## What the exercise asks
Each of the entries below needs to be given again exactly.

## Data under study
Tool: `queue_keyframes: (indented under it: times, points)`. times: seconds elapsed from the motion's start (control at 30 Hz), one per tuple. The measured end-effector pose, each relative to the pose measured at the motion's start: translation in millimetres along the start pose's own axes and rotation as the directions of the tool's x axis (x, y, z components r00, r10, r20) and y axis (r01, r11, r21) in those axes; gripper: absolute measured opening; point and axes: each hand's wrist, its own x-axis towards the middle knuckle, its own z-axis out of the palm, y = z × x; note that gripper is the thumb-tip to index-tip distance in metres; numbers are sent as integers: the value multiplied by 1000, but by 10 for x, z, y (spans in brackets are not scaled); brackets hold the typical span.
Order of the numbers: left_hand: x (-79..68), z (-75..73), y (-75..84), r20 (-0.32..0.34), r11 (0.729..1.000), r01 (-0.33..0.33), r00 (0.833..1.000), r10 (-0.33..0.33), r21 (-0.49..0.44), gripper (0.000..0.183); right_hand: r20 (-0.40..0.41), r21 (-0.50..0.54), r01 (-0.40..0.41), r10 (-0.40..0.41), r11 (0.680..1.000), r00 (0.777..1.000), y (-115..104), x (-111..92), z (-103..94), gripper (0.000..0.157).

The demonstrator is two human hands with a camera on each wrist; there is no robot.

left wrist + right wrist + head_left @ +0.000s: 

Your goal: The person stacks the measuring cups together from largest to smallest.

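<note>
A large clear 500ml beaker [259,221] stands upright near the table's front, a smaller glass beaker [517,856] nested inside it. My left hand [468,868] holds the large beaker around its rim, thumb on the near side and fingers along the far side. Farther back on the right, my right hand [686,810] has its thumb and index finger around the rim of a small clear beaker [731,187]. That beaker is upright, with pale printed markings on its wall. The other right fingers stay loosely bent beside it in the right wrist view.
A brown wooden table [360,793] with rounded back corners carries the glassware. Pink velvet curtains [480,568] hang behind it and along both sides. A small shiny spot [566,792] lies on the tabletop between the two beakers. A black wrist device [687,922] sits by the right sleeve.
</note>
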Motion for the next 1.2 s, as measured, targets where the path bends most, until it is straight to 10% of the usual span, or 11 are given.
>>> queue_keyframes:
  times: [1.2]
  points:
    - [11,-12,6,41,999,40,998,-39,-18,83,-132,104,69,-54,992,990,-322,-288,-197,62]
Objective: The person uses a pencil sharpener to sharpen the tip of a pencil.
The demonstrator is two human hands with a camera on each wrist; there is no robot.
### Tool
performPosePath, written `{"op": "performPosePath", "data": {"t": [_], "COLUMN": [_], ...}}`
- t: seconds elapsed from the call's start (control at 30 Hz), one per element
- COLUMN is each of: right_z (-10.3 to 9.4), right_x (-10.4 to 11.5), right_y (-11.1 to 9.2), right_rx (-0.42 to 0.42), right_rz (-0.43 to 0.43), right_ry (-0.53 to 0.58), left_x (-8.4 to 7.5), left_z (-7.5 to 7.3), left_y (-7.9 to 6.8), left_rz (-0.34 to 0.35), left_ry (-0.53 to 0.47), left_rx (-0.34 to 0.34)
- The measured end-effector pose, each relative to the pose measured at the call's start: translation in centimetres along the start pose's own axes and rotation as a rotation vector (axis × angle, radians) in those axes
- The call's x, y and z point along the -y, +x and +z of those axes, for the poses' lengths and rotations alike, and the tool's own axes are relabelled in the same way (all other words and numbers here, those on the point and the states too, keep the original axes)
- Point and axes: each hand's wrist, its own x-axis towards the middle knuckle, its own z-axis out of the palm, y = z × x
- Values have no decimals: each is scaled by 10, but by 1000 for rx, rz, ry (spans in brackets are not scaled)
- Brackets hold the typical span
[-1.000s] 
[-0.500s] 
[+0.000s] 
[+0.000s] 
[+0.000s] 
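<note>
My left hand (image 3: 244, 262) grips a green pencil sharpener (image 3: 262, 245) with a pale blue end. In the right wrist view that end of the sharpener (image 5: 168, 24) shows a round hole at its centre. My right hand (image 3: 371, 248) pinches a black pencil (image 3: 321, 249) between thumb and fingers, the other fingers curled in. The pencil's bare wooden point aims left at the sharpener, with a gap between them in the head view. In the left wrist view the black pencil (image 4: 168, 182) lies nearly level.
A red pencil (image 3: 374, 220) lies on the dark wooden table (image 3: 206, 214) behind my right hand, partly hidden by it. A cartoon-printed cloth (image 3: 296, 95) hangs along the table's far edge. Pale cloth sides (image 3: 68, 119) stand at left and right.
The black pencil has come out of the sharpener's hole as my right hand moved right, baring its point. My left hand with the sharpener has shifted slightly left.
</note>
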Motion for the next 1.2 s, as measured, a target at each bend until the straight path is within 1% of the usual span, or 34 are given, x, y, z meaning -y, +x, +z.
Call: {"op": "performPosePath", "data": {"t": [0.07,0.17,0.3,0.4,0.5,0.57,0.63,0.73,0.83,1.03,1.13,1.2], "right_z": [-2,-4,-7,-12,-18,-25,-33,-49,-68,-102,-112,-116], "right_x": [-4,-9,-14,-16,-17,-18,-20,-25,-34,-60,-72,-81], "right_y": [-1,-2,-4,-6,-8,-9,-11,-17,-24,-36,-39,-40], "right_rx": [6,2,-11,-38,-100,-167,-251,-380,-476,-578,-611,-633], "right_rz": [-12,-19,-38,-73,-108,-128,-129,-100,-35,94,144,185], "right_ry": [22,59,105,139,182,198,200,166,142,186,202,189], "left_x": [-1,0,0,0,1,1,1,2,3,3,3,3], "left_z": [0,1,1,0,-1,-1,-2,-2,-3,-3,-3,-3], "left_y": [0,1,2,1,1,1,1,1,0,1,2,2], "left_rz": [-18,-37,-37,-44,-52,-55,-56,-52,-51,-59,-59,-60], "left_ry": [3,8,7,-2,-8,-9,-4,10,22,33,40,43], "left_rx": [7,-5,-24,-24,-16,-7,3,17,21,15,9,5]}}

## Response
Tool: `queue_keyframes: (indented under it: times, points)`. times: seconds elapsed from the motion's start (control at 30 Hz), one per tuple. The measured end-effector pose, each relative to the pose measured at the motion's start: translation in millimetres along the start pose's own axes and rotation as the directions of the tool's x axis (x, y, z components r00, r10, r20) and y axis (r01, r11, r21) in those axes; gripper: absolute measured opening; point and axes: each hand's wrist, its own x-axis towards the middle knuckle, its own z-axis out of the palm, y = z × x; note that gripper is the thumb-tip to index-tip distance in metres; numbers are sent as integers: the value multiplied by 1000, but by 10 for x, z, y (spans in brackets are not scaled); brackets hold the typical span.
Order of the numbers: left_hand: x (-79..68), z (-75..73), y (-75..84), r20 (-0.32..0.34), r11 (0.729..1.000), r01 (-0.33..0.33), r00 (0.833..1.000), r10 (-0.33..0.33), r21 (-0.49..0.44), gripper (0.000..0.183); right_hand: r20 (-0.40..0.41), r21 (-0.50..0.54), r01 (-0.40..0.41), r10 (-0.40..0.41), r11 (0.680..1.000), r00 (0.777..1.000), y (-115..104), x (-111..92), z (-103..94), gripper (0.000..0.157).

The demonstrator is two human hands with a camera on each wrist; there is no robot.

left wrist + right wrist + head_left @ +0.000s: 

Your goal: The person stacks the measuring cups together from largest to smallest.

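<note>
A large clear 500ml beaker [259,221] stands upright near the table's front, a smaller glass beaker [517,856] nested inside it. My left hand [468,868] holds the large beaker around its rim, thumb on the near side and fingers along the far side. Farther back on the right, my right hand [686,810] has its thumb and index finger around the rim of a small clear beaker [731,187]. That beaker is upright, with pale printed markings on its wall. The other right fingers stay loosely bent beside it in the right wrist view.
A brown wooden table [360,793] with rounded back corners carries the glassware. Pink velvet curtains [480,568] hang behind it and along both sides. A small shiny spot [566,792] lies on the tabletop between the two beakers. A black wrist device [687,922] sits by the right sleeve.
</note>
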Motion for the next 1.2 s, as measured, targets where the path bends most, until it is straight to 10% of the usual span, or 11 are given.
>>> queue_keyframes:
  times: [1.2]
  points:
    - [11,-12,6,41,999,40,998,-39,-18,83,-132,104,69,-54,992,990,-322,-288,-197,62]
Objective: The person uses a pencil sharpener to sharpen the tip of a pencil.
The demonstrator is two human hands with a camera on each wrist; there is no robot.
### Tool
performPosePath, written `{"op": "performPosePath", "data": {"t": [_], "COLUMN": [_], ...}}`
- t: seconds elapsed from the call's start (control at 30 Hz), one per element
- COLUMN is each of: right_z (-10.3 to 9.4), right_x (-10.4 to 11.5), right_y (-11.1 to 9.2), right_rx (-0.42 to 0.42), right_rz (-0.43 to 0.43), right_ry (-0.53 to 0.58), left_x (-8.4 to 7.5), left_z (-7.5 to 7.3), left_y (-7.9 to 6.8), left_rz (-0.34 to 0.35), left_ry (-0.53 to 0.47), left_rx (-0.34 to 0.34)
- The measured end-effector pose, each relative to the pose measured at the call's start: translation in centimetres along the start pose's own axes and rotation as a rotation vector (axis × angle, radians) in those axes
- The call's x, y and z point along the -y, +x and +z of those axes, for the poses' lengths and rotations alike, and the tool's own axes are relabelled in the same way (all other words and numbers here, those on the point and the states too, keep the original axes)
- Point and axes: each hand's wrist, its own x-axis towards the middle knuckle, its own z-axis out of the palm, y = z × x
- Values have no decimals: each is scaled by 10, but by 1000 for rx, rz, ry (spans in brackets are not scaled)
- Brackets hold the typical span
[-1.000s] 
[-0.500s] 
[+0.000s] 
[+0.000s] 
[+0.000s] 
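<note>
My left hand (image 3: 244, 262) grips a green pencil sharpener (image 3: 262, 245) with a pale blue end. In the right wrist view that end of the sharpener (image 5: 168, 24) shows a round hole at its centre. My right hand (image 3: 371, 248) pinches a black pencil (image 3: 321, 249) between thumb and fingers, the other fingers curled in. The pencil's bare wooden point aims left at the sharpener, with a gap between them in the head view. In the left wrist view the black pencil (image 4: 168, 182) lies nearly level.
A red pencil (image 3: 374, 220) lies on the dark wooden table (image 3: 206, 214) behind my right hand, partly hidden by it. A cartoon-printed cloth (image 3: 296, 95) hangs along the table's far edge. Pale cloth sides (image 3: 68, 119) stand at left and right.
The black pencil has come out of the sharpener's hole as my right hand moved right, baring its point. My left hand with the sharpener has shifted slightly left.
</note>
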Motion for the next 1.2 s, as measured, a target at each bend until the straight path is within 1% of the usual span, or 34 are given, x, y, z meaning -y, +x, +z.
Call: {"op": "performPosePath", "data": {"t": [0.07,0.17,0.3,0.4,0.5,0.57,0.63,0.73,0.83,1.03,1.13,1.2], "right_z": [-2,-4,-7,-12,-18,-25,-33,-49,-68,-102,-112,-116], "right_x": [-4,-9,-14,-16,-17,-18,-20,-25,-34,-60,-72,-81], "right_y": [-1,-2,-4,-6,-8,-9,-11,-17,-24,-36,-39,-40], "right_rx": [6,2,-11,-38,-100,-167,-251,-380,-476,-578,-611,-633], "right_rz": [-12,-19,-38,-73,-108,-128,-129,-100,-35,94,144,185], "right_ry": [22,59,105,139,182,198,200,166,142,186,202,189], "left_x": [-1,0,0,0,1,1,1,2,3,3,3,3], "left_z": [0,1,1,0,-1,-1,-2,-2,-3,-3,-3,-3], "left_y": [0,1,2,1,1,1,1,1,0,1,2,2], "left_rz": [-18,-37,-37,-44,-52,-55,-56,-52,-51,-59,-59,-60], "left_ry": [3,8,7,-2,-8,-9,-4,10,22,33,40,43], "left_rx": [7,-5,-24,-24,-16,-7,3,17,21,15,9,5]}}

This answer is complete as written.